Pertanto, la decorrenza del termine ex art. 702 quater c.p.c. non è affidato solo all’iniziativa della parte interessata a stabilizzare la decisione, ma anche all’attività dell’ufficio che abbia comunicato l’ordinanza appellata.

In conclusione, se l’ordinanza è emessa in udienza e la parte interessata ad appellarla non è contumace ma non è presente, non vi sarà comunicazione, perchè ai sensi dell’art. 176 c.p.c., comma 2, l’ordinanza si ritiene conosciuta. Il termine per proporre appello decorre, in tal caso, dalla data dell’udienza.

Nel caso invece in cui l’ordinanza sia stata emessa fuori udienza e la parte interessata ad appellarla non è contumace, il termine per impugnare decorre dalla comunicazione o dalla notifica, se anteriore.
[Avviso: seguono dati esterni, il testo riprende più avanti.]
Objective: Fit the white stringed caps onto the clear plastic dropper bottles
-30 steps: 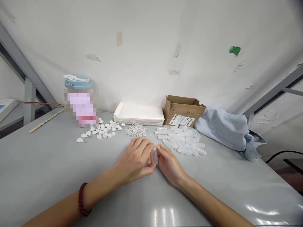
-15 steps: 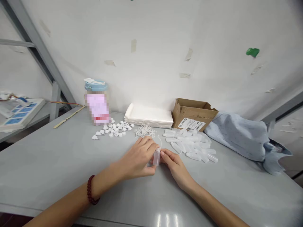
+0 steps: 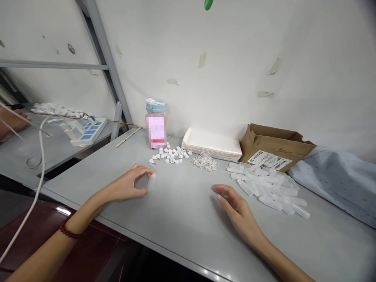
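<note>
My left hand (image 3: 131, 183) grips a small clear plastic bottle (image 3: 151, 182) between thumb and fingers, above the left part of the table. A thin white strip curves up from the bottle's top. My right hand (image 3: 233, 201) holds nothing; its thumb and fingers are slightly apart and bent. Beside it on the right lies a pile of clear plastic bottles (image 3: 264, 186). White caps (image 3: 173, 155) are scattered beyond my left hand. A heap of thin white strips (image 3: 205, 161) sits between the caps and the bottles.
Behind the strips is a stack of white sheets (image 3: 213, 145). An open cardboard box (image 3: 274, 147) and blue cloth (image 3: 335, 180) stand at the right. A blue-lidded jar (image 3: 156, 125) is at the back. Left, another table holds a power strip (image 3: 88, 133); a co-worker's hand (image 3: 11, 122) shows there.
My hands have parted. The left carried the bottle leftward; the right let go of it and is now apart at the right. The view has turned left.
</note>
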Demonstrator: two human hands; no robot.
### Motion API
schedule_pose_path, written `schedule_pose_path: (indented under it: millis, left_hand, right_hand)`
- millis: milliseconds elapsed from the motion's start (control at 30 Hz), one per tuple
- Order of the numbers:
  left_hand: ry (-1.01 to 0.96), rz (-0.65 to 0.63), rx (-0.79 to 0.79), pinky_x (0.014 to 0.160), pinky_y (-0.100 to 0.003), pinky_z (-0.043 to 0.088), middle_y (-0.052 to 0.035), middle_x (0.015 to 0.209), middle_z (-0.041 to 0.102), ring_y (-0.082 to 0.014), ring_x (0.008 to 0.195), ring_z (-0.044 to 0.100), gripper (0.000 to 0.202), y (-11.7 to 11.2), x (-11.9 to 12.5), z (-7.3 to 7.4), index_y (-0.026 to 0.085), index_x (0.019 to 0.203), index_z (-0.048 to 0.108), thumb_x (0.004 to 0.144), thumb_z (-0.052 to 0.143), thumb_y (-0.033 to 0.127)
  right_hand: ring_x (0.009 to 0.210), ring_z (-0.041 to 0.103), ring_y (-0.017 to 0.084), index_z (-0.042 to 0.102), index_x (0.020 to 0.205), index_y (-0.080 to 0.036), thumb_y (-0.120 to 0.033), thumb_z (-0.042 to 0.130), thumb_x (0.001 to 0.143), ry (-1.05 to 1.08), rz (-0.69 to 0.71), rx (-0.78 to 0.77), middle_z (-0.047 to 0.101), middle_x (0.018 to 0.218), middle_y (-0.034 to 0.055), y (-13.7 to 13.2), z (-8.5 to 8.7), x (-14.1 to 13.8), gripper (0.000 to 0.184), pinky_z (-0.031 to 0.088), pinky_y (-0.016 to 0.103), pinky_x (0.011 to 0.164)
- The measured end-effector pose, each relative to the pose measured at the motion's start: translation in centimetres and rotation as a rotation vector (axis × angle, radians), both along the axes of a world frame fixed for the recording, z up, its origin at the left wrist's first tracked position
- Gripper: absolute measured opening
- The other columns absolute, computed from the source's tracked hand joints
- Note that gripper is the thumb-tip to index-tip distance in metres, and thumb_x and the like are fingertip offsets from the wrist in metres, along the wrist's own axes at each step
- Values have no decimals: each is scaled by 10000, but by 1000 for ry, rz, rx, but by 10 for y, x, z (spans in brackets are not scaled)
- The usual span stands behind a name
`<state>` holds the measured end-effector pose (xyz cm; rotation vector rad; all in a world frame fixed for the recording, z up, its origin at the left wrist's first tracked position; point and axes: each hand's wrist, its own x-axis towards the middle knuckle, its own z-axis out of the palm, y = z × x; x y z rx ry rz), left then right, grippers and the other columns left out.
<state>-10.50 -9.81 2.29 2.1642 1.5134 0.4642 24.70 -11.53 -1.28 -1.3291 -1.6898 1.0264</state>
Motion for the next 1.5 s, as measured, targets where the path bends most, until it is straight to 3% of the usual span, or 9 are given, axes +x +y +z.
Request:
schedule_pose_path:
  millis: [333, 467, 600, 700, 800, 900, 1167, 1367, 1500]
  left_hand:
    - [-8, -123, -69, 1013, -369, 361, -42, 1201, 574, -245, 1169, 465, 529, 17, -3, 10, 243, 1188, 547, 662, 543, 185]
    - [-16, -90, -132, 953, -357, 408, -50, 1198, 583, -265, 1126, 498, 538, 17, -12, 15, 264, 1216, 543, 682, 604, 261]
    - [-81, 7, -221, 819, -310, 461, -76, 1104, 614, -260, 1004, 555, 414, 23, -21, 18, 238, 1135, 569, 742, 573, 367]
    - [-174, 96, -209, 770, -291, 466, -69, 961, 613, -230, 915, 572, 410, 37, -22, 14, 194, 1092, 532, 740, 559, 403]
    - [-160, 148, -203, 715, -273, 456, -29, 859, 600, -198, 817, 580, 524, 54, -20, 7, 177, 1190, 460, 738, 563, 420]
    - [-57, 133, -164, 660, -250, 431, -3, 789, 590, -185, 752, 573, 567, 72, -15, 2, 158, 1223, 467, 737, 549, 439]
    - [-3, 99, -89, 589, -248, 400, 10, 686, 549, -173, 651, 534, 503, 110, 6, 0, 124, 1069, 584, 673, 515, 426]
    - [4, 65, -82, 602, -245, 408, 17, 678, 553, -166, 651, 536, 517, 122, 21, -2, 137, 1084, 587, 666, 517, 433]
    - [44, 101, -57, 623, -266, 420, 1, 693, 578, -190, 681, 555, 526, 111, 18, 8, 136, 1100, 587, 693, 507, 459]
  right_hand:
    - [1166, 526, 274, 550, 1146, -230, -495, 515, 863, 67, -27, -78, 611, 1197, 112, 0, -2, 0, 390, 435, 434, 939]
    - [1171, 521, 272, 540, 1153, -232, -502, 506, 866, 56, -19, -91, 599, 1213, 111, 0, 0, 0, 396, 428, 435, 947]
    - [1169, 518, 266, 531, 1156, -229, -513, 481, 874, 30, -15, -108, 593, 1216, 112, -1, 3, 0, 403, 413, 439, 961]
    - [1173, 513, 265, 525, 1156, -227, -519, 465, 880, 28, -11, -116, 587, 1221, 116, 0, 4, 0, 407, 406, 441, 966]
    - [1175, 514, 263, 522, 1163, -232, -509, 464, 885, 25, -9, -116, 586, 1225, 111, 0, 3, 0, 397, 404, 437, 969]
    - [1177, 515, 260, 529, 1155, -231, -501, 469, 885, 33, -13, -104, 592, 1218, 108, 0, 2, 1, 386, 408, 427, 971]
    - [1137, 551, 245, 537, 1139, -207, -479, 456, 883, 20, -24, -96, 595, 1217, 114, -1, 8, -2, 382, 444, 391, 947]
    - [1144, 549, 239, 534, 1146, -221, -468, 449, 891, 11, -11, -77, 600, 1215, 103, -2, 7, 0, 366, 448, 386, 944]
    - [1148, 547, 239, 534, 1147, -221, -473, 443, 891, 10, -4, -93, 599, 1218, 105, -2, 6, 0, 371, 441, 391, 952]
Nel caso, infine, in cui l’ordinanza è emessa in udienza o fuori udienza e la parte interessata ad appellarla è contumace, si profila la seguente alternativa: o la parte vittoriosa attiva la decorrenza del termine breve mediante la notifica dell’ordinanza, o viene applicato il termine lungo ex art. 327 c.p.c. (Cass. 32961/2019; Cass. 16/3/2018).

Correttamente, quindi, la Corte di Perugia ha dichiarato l’inammissibilità dell’impugnazione, avendo la cancelleria comunicato il provvedimento alla parte costituita che aveva interesse ad appellare la decisione.

Il rigetto del primo motivo rendere inammissibili le altre censure, che propongono profili di merito ormai preclusi dalla statuizione in rito adottata dalla Corte distrettuale.

Il ricorso è – in definitiva – inammissibile.

Nulla sulle spese, stante la mera resistenza del Ministero.

Si dà atto, ai sensi del D.P.R. n. 115 del 2002, art. 13, comma 1-quateri, della sussistenza dei presupposti processuali per il versamento, da parte del ricorrente, di un ulteriore importo a titolo di contributo unificato, pari a quello previsto per il ricorso a norma dello stesso art. 13, comma 1-bis, se dovuto.

PQM

dichiara inammissibile il ricorso.

Ai sensi del D.P.R. n. 115 del 2002, art. 13, comma 1-quater, dà atto della sussistenza dei presupposti processuali per il versamento, da parte del ricorrente, di un ulteriore importo a titolo di contributo unificato, pari a quello previsto per il ricorso a norma dello stesso art. 13, comma 1-bis, se dovuto.

Così deciso in Roma, nella Camera di Consiglio della Seconda sezione civile, il 22 settembre 2020.